En voyant la compagnie interpréter une de ses œuvres phares, je me dis que le spectacle doit être bien différent avec une compagnie plus uniforme comme le Ballet de l'Opéra. Ici c'est bien l'humanité qui est représentée. Et elle n'est pas filiforme. Différentes origines géographiques, des grands, des petits, des maigres, des plus gros. La variété est surtout notable chez les femmes, une grande rousse aux larges épaules côtoie le physique plus faible et philippin de l'Élue. C'est sans doute cette variété qui rend encore plus frappante l'œuvre, ce n'est plus de la danse pour la virtuosité ou la beauté esthétique, mais pour frapper l'individu et dénoncer la violence dans la société.

 

Et pourtant même sans le vouloir, ils arrivent à des mouvements gracieux chez les femmes avec de superbes mouvements de bras et des mouvements bien plus violents et athlétiques chez les hommes. Ainsi lors d'une alternance de musique très légères à la flûte et plus graves au cor. Superbe.

 

Je regrette néanmoins que la soirée soit si courte.

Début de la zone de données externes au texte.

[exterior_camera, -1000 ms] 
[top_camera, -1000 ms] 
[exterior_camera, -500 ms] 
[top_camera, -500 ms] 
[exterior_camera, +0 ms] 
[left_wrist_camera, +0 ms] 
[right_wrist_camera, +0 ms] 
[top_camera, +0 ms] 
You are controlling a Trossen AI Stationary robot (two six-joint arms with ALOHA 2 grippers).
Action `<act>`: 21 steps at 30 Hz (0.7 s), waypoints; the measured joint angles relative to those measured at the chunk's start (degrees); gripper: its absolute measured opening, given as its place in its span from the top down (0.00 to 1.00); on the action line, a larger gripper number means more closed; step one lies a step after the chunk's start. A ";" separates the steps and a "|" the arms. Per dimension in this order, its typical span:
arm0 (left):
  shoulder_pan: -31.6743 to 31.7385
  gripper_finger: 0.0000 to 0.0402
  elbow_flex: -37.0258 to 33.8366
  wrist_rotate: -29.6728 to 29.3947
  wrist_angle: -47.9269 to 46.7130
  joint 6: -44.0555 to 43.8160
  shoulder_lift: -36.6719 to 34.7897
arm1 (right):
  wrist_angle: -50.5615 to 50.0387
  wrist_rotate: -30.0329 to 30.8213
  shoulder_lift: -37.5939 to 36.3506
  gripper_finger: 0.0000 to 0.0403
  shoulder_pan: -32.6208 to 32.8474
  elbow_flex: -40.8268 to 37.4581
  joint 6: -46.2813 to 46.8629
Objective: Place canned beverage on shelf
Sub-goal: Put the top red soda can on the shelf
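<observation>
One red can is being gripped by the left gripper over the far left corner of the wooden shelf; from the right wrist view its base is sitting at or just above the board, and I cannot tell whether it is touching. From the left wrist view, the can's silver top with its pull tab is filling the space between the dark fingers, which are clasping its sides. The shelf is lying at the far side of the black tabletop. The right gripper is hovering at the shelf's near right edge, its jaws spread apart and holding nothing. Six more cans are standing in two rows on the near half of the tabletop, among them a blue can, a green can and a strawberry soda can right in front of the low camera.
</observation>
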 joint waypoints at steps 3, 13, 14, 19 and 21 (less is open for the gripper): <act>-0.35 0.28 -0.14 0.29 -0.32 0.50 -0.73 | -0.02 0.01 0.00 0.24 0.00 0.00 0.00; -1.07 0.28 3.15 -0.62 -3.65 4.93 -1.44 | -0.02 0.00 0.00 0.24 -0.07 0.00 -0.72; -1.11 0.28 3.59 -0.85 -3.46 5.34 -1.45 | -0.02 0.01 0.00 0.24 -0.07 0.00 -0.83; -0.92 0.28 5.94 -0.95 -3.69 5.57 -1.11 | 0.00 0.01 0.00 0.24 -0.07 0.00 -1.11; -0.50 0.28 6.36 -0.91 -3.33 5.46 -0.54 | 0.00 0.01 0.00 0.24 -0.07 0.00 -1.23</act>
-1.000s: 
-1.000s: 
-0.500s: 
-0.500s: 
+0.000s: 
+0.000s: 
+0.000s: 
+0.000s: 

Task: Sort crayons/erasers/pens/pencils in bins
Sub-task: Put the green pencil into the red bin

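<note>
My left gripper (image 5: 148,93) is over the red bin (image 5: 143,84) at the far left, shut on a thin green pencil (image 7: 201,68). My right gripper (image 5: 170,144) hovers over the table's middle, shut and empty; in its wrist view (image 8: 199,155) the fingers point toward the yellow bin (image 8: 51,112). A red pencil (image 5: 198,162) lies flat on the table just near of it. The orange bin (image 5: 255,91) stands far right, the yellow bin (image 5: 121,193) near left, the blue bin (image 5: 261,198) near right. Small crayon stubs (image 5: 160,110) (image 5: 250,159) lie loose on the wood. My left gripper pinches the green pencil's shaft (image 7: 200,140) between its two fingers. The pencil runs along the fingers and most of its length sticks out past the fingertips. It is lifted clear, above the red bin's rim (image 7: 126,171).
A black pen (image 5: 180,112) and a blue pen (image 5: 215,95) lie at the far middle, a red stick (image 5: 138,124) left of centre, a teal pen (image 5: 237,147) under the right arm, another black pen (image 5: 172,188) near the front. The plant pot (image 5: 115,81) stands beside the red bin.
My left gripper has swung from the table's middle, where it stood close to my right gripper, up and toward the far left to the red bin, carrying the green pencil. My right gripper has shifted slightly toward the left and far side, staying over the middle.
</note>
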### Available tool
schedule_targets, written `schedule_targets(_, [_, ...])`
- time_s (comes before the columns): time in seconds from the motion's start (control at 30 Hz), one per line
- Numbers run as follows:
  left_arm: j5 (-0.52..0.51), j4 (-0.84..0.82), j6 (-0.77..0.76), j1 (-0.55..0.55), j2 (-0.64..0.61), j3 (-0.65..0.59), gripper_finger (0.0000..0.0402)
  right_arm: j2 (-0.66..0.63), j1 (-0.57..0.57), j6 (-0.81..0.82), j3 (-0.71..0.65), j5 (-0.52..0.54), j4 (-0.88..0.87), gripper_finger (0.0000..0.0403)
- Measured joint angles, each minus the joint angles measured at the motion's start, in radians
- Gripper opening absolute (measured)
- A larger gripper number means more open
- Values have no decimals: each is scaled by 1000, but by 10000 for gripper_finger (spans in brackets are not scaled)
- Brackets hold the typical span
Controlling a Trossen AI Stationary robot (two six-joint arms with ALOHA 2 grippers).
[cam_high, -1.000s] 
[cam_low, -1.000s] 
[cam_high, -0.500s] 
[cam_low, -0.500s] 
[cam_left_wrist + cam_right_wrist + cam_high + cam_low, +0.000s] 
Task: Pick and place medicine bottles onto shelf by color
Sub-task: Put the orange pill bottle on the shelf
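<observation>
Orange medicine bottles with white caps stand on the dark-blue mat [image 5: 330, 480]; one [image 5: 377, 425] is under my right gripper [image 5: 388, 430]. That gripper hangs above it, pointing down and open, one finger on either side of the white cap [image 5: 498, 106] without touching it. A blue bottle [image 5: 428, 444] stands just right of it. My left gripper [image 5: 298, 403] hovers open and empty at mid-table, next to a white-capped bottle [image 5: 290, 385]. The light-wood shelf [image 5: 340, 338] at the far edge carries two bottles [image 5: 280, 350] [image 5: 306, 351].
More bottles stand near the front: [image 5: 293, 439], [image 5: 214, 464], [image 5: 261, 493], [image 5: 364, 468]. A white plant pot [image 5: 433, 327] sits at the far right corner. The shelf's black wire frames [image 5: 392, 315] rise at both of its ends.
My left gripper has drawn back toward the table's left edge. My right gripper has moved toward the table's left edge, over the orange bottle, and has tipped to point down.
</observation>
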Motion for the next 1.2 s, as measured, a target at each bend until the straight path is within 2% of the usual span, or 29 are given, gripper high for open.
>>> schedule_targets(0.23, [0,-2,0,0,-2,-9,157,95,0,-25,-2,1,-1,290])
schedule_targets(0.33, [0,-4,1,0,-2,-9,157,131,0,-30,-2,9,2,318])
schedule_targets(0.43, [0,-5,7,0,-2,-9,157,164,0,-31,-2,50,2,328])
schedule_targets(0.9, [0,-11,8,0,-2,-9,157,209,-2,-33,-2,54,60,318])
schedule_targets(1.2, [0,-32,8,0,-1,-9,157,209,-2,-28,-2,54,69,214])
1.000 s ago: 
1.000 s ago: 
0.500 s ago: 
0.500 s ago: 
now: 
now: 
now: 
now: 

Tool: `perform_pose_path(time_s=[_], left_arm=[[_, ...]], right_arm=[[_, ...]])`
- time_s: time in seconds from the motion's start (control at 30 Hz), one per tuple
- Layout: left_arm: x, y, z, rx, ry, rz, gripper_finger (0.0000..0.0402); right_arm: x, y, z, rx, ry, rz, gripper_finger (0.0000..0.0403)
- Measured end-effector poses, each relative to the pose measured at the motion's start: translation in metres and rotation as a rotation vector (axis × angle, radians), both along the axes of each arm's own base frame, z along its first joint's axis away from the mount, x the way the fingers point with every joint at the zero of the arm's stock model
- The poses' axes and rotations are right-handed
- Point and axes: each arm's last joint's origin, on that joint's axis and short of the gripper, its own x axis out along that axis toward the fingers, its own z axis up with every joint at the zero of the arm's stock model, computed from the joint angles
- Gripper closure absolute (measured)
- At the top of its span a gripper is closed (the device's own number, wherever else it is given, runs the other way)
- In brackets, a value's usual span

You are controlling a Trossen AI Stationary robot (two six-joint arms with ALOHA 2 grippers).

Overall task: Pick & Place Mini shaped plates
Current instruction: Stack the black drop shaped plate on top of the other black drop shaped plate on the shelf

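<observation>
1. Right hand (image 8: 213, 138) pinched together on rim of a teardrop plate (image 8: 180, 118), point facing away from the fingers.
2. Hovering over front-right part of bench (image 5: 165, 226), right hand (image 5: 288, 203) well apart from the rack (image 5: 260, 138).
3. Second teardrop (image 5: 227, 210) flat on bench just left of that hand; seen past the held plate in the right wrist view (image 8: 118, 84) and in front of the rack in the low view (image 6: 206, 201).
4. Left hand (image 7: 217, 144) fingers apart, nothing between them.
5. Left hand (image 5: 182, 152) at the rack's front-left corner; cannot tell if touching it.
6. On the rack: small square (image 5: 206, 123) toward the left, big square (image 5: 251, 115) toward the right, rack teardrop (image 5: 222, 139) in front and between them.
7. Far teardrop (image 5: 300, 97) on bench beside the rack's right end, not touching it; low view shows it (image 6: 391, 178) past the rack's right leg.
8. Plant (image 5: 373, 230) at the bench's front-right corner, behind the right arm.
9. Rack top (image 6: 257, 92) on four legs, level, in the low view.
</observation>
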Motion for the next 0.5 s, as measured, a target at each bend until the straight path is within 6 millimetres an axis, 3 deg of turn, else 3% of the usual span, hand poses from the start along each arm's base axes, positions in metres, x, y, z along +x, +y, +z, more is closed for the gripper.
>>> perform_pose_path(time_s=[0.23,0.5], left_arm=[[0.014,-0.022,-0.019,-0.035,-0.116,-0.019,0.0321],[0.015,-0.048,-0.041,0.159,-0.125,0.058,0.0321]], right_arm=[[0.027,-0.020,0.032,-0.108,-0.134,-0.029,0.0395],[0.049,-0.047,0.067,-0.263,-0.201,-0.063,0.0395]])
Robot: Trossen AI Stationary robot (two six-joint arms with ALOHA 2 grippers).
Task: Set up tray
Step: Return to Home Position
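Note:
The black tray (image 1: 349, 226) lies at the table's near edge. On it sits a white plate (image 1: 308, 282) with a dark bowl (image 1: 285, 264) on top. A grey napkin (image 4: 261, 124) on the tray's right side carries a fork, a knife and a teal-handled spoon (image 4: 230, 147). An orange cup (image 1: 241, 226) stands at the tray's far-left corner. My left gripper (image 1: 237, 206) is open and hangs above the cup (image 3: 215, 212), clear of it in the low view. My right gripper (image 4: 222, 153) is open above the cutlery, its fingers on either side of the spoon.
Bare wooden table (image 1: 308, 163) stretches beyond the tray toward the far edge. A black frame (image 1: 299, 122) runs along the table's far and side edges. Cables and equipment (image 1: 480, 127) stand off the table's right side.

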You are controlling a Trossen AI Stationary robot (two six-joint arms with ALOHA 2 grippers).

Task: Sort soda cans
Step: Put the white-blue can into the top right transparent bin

Alors que le Sacre sera présenté à Naples en Juillet en doublé avec l'autre chef d'œuvre de 1975 qu'est Café Muller, le public parisien se contente d'un documentaire en première partie. Film sur le travail de Pina avec une soliste du Sacre qui présente la chorégraphe comme on a pu la voir dans le film de Wenders ou le Tanzträume, mais ici cela me semble bien long, j'ai hâte de découvrir la pièce. L’étude de chaque mouvement de la main et du bassin attirera certes les professionnels, mais pour le reste du public, cela tourne rapidement à l’ennui. La fin du film est même huée. L'entracte est plus distrayant avec les machinistes qui installent la terre du Sacre, la ratissent et l'uniformisent avant d'être sauvagement mais superbement ravagée.